→ WORK REQUEST
Starting at the top of the entries below, write out each line up to and including the one containing "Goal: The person". Leave the pictures out.
++++ DATASET RECORDS ++++
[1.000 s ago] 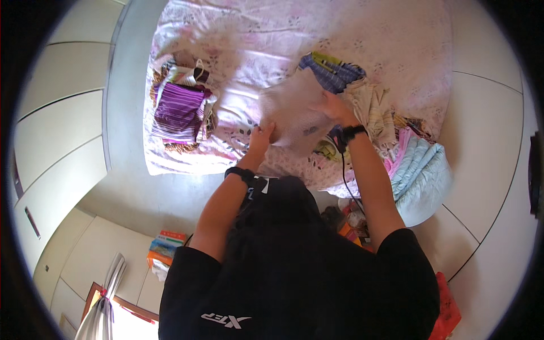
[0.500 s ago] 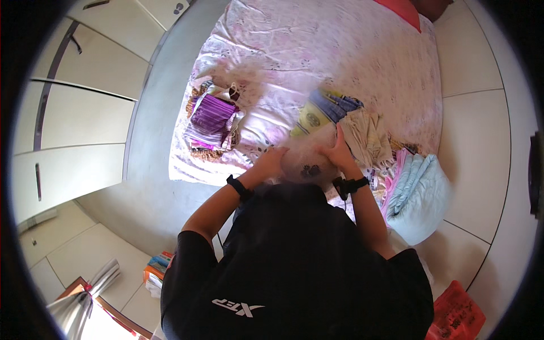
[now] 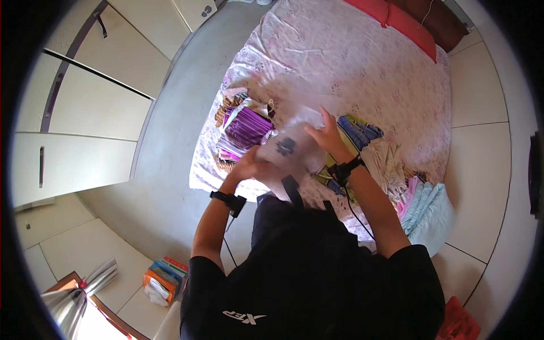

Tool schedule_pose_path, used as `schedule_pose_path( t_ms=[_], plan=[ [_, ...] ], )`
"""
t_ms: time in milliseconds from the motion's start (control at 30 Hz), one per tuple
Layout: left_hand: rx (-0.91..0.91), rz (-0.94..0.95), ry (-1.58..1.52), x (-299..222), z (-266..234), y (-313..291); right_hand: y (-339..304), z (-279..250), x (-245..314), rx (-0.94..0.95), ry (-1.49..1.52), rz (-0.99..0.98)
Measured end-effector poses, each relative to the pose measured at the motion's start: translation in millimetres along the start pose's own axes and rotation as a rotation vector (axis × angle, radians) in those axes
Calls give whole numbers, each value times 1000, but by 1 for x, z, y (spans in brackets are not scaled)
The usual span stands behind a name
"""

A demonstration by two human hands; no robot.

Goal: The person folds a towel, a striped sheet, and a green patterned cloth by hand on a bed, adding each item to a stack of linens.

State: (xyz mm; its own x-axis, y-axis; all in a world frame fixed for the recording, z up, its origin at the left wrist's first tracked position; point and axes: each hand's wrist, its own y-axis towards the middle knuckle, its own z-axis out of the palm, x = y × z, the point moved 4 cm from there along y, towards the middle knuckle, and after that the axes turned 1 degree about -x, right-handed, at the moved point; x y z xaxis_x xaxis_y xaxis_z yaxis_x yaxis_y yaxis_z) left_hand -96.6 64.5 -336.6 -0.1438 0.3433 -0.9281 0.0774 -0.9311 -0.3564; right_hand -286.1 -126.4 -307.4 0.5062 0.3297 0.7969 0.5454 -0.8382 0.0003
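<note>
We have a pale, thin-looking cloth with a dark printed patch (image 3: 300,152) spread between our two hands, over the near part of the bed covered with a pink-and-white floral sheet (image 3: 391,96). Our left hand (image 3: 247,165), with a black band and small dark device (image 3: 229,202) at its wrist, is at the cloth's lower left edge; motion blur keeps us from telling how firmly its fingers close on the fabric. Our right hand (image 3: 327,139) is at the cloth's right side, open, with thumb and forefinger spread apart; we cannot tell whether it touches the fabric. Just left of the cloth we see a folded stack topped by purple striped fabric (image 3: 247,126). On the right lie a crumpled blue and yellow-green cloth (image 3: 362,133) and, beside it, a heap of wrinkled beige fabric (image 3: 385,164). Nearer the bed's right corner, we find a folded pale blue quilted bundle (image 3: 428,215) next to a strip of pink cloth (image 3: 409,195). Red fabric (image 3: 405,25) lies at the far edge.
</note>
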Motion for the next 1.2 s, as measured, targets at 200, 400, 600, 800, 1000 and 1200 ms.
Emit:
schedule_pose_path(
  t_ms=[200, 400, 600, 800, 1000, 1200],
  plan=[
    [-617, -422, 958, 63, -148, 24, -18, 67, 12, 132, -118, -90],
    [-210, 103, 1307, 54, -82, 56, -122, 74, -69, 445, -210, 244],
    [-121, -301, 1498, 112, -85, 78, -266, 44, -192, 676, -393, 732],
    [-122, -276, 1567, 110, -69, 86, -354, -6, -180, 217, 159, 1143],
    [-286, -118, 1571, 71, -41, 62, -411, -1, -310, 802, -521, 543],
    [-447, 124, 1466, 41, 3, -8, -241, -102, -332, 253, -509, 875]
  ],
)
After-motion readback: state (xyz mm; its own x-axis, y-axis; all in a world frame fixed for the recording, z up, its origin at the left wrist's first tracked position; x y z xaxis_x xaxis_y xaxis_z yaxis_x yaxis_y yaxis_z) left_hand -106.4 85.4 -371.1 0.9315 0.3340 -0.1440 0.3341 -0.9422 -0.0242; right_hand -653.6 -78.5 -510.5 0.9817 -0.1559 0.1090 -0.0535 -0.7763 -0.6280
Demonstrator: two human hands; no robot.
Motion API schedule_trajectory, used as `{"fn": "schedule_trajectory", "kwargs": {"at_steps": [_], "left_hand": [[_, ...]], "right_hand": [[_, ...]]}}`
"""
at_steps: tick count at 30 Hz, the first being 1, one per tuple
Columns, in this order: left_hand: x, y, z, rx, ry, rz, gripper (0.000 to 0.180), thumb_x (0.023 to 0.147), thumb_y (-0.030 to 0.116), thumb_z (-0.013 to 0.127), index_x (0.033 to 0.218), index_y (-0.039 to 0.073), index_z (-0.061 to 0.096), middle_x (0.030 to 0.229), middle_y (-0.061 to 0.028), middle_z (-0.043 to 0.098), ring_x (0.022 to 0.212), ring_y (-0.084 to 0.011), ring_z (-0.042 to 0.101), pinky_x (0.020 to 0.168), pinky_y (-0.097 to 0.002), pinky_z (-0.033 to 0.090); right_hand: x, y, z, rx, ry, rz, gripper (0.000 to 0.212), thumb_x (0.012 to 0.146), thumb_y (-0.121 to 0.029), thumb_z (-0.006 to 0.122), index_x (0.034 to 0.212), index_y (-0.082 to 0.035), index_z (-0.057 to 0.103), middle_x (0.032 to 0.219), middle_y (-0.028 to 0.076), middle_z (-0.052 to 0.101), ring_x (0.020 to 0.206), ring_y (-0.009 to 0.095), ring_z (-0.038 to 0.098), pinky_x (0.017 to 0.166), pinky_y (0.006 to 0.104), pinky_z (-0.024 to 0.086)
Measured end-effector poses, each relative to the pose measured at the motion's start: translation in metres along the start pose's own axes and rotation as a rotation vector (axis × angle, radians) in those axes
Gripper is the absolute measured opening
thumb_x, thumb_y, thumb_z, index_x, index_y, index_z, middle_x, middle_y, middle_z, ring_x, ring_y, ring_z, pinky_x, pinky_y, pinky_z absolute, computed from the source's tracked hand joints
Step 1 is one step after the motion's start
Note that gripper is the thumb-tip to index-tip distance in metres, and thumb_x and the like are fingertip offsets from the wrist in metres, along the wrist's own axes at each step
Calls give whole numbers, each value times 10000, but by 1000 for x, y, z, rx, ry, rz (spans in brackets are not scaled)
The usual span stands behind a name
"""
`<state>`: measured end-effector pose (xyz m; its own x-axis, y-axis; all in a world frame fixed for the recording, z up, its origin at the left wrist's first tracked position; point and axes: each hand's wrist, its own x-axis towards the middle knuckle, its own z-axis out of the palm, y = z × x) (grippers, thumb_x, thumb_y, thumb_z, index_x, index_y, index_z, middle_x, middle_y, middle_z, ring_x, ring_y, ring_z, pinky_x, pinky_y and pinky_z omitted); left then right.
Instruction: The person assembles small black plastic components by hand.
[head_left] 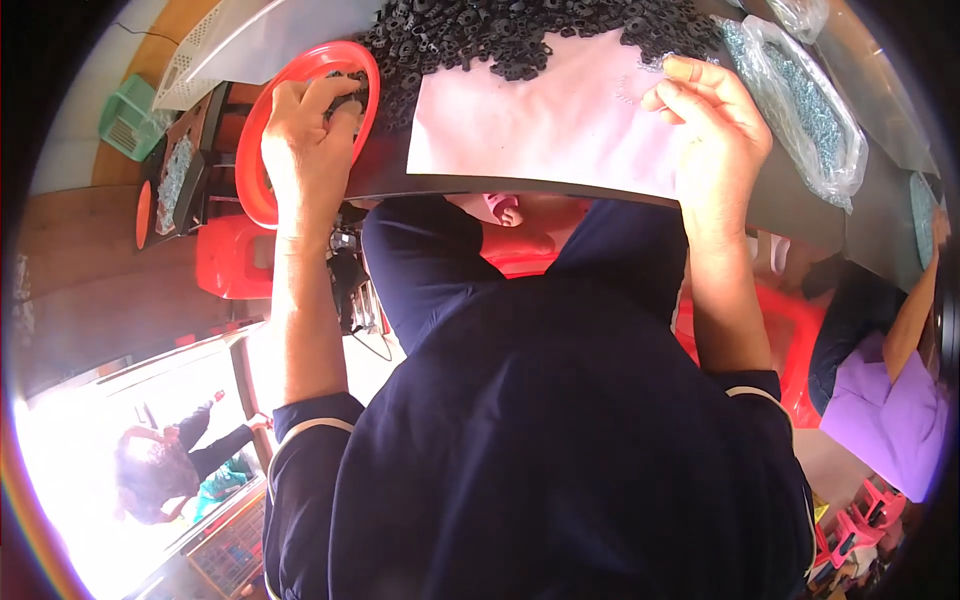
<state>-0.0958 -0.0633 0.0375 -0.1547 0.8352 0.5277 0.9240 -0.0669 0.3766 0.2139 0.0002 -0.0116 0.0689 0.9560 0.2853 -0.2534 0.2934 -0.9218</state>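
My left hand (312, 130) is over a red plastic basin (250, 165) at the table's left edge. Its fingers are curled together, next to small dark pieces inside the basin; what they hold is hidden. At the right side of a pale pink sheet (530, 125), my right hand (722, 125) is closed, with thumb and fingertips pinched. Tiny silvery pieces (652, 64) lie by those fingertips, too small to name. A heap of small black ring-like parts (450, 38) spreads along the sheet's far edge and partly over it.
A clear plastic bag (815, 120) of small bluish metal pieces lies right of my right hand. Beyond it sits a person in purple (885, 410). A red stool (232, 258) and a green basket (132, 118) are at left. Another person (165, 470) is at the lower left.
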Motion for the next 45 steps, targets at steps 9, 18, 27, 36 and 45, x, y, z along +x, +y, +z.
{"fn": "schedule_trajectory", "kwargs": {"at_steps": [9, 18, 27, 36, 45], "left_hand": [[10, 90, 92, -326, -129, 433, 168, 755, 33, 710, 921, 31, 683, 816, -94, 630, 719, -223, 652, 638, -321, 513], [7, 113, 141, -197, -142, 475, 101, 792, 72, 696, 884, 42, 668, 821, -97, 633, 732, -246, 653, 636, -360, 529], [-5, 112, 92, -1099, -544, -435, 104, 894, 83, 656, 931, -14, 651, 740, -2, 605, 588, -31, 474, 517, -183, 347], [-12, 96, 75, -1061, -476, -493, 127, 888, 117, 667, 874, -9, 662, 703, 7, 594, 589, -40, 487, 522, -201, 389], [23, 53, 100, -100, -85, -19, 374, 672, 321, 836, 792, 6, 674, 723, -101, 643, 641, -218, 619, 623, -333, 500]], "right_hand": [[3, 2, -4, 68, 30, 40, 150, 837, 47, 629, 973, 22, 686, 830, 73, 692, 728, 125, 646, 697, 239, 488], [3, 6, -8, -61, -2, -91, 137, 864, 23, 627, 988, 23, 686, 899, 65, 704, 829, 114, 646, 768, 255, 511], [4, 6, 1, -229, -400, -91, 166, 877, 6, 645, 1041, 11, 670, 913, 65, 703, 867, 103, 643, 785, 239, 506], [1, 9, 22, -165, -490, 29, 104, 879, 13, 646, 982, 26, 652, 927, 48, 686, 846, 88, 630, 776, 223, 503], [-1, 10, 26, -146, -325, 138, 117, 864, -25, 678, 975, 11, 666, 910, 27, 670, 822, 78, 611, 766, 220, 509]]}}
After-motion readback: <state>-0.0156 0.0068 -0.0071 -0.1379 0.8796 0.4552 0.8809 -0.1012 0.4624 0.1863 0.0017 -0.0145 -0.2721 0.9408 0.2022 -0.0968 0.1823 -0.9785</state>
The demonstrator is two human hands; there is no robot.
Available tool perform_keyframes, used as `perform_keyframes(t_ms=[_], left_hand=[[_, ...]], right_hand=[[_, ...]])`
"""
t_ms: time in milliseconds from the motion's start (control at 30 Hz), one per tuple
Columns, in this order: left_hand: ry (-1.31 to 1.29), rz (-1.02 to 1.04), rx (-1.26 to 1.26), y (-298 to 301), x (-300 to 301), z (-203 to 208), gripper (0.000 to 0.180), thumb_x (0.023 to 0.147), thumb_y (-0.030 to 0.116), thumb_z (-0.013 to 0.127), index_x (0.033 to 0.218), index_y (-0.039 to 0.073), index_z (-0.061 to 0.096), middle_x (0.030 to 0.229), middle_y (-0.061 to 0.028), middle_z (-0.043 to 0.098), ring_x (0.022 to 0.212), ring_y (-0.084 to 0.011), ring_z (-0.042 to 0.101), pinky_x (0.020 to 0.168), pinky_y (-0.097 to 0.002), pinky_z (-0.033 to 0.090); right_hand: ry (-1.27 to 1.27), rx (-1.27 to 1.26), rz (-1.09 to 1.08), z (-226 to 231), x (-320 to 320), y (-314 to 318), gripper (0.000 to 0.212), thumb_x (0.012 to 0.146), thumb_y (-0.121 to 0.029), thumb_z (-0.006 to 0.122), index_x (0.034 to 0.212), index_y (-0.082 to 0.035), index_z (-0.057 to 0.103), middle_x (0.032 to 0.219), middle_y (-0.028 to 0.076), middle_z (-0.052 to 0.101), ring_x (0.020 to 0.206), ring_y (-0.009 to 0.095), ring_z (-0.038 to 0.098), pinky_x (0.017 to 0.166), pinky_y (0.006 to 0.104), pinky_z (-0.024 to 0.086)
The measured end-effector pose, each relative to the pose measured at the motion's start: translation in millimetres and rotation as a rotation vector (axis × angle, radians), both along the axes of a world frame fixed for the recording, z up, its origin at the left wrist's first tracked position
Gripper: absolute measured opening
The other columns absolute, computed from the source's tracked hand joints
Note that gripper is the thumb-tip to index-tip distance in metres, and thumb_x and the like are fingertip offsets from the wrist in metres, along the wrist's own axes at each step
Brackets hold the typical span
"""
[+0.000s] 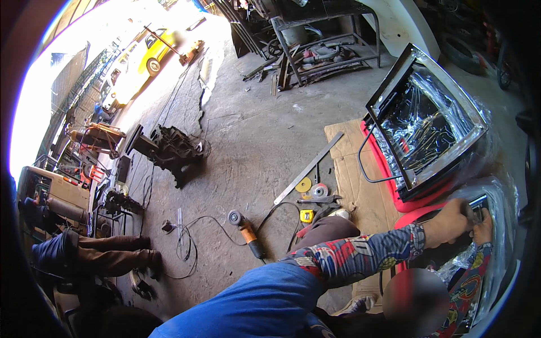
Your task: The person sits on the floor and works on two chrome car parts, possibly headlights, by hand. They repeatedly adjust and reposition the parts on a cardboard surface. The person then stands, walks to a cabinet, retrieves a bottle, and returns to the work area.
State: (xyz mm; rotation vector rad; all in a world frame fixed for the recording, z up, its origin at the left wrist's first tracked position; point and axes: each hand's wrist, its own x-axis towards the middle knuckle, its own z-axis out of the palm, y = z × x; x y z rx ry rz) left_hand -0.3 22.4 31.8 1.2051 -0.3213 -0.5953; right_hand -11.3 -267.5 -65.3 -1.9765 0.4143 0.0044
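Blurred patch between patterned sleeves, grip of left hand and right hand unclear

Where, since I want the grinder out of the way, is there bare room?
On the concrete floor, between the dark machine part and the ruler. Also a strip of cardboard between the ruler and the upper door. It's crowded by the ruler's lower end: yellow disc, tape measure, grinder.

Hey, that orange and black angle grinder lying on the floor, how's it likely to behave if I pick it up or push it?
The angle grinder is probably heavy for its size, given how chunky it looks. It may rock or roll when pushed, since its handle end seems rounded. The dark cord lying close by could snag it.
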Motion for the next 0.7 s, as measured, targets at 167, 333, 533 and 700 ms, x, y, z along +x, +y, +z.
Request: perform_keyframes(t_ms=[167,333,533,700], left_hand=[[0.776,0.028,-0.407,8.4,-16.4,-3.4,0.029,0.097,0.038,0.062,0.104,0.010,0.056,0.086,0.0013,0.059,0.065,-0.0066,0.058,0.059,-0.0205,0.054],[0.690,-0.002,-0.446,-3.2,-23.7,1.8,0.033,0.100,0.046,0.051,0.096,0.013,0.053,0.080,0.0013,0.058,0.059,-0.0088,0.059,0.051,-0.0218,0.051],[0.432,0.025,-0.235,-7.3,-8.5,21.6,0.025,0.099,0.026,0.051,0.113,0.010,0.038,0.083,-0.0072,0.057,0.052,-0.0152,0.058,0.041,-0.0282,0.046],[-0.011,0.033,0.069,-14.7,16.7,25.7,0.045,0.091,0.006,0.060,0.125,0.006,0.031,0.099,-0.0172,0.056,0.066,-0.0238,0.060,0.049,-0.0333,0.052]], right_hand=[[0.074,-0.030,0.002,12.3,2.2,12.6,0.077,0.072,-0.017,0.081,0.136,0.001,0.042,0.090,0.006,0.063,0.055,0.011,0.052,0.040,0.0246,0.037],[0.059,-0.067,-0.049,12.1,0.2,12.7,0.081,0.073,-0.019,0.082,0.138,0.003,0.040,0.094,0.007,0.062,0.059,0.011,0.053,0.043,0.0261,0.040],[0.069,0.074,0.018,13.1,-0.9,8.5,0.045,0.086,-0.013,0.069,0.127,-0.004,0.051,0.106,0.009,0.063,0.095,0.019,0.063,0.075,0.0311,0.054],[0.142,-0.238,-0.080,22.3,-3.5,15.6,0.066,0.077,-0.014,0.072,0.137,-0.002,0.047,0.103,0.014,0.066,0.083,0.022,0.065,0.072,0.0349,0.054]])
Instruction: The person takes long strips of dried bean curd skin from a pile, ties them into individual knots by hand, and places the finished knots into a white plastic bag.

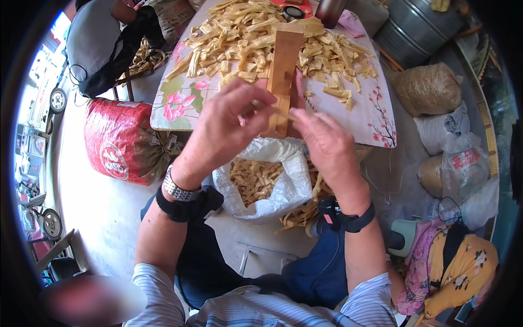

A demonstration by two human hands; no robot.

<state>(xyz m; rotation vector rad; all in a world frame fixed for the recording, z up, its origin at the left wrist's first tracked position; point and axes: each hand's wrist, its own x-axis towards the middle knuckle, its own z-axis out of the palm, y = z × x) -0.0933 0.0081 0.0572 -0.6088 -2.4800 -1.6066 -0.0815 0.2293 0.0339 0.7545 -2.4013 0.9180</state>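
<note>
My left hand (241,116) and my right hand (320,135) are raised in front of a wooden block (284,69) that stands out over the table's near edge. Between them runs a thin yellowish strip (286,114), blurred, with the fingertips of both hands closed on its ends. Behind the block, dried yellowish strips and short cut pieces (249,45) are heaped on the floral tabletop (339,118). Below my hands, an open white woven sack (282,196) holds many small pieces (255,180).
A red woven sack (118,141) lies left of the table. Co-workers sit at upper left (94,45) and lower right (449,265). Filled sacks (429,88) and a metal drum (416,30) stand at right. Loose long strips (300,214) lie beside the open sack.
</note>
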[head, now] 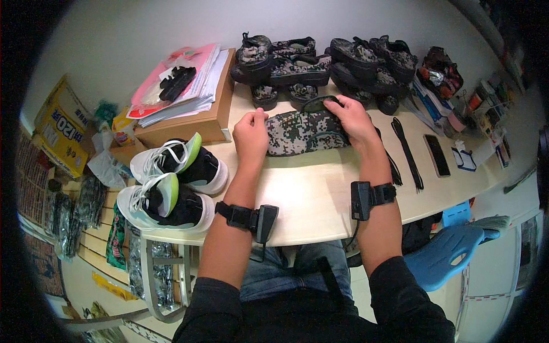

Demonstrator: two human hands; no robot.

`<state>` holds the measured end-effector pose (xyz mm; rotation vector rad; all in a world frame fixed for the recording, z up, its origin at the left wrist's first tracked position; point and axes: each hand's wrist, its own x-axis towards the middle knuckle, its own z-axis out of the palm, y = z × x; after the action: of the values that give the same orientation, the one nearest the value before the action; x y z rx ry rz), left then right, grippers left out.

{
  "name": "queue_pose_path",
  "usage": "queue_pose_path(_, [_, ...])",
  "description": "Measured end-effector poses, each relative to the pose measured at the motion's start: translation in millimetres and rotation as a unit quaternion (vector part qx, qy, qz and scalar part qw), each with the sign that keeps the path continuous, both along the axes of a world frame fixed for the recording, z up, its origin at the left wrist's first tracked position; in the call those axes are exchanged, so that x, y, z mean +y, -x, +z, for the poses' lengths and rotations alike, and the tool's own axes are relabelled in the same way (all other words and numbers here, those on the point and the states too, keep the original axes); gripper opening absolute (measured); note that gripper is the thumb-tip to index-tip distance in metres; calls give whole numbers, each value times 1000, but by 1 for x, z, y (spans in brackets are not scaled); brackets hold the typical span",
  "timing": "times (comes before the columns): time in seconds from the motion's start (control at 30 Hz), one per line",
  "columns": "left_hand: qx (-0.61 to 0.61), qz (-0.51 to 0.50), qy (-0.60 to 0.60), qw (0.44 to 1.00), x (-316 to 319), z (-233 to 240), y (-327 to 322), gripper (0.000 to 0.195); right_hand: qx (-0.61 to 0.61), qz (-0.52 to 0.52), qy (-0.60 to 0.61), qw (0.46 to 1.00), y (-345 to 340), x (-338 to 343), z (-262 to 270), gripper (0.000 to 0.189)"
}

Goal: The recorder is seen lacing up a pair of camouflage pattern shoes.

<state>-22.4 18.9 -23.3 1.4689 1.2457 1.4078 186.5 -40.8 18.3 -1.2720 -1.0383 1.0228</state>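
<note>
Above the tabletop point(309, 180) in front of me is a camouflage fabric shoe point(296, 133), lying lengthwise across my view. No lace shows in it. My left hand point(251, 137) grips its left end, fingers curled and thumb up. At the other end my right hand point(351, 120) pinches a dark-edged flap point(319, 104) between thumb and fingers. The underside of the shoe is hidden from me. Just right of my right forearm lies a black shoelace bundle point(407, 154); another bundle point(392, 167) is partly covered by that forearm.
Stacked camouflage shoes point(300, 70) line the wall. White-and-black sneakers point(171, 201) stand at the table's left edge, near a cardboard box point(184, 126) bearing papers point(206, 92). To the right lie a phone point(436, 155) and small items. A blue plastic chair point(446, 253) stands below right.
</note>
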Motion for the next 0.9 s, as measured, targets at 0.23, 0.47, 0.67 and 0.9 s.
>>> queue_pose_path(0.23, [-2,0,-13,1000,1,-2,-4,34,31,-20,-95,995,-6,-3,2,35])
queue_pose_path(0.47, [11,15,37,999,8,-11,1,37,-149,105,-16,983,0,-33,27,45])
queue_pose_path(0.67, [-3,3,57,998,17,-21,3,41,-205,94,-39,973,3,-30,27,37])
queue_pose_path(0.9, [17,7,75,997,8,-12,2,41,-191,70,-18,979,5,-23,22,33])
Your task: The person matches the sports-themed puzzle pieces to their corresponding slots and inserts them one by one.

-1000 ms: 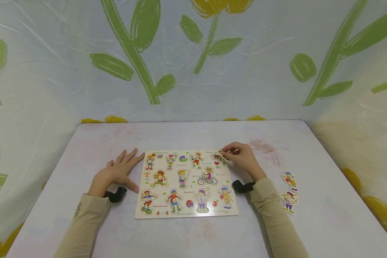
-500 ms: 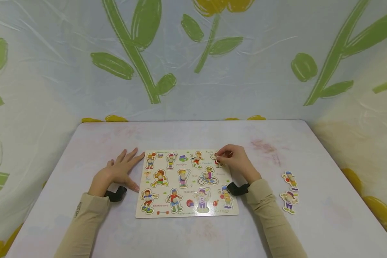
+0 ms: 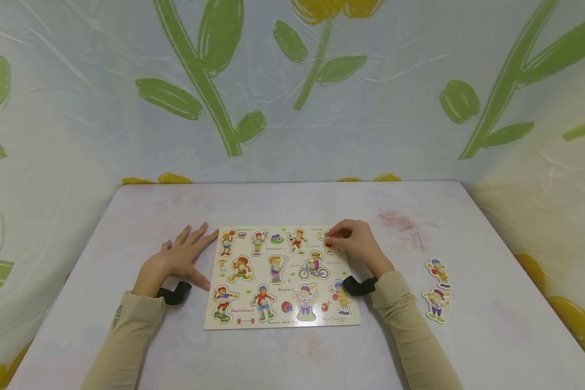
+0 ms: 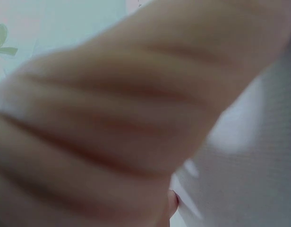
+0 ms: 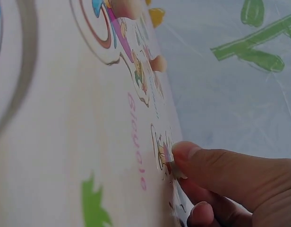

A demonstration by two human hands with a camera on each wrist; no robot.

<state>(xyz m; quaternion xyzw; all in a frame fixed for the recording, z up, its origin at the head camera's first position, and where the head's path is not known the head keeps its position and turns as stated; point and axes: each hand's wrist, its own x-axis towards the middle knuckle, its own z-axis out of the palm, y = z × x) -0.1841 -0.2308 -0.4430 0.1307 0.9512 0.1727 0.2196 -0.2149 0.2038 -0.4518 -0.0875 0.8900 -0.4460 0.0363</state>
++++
→ RESPONSE TO THE EXERCISE
[1.000 s ago] 
[0.500 s ago] 
[now] 

Tool schedule_pose_path, used as `schedule_pose_path( t_ms=[_], plan=[ [_, ...] ], )`
"""
t_ms: time in milliseconds from the motion's start (control at 30 Hz), one per tuple
Layout: left_hand: rx (-0.91..0.91), rz (-0.94..0.95), ry (-1.58..1.52), x (-299..222), z (-266..234), y (-313..291); right_hand: y (-339..304), z (-279..250), x (-245..314), rx (-0.94..0.95), ry (-1.49..1.52), rz (-0.99..0.98)
Measured end-effector poses, each relative to the pose measured at the motion's start: translation in millimetres along the start pose's own axes and rotation as a rotation vector (axis × angle, radians) in those axes
Calls give whole numbers, each value times 1000, but by 1 for x, z, y (spans in brackets are not scaled)
The usual span stands behind a name
"""

A demonstration by two human hands; no robot.

Goal: The person folds a towel, a striped sheet, and a green patterned cloth by hand on a bed, adding each item to a stack of linens.

Nothing remains open in this exercise.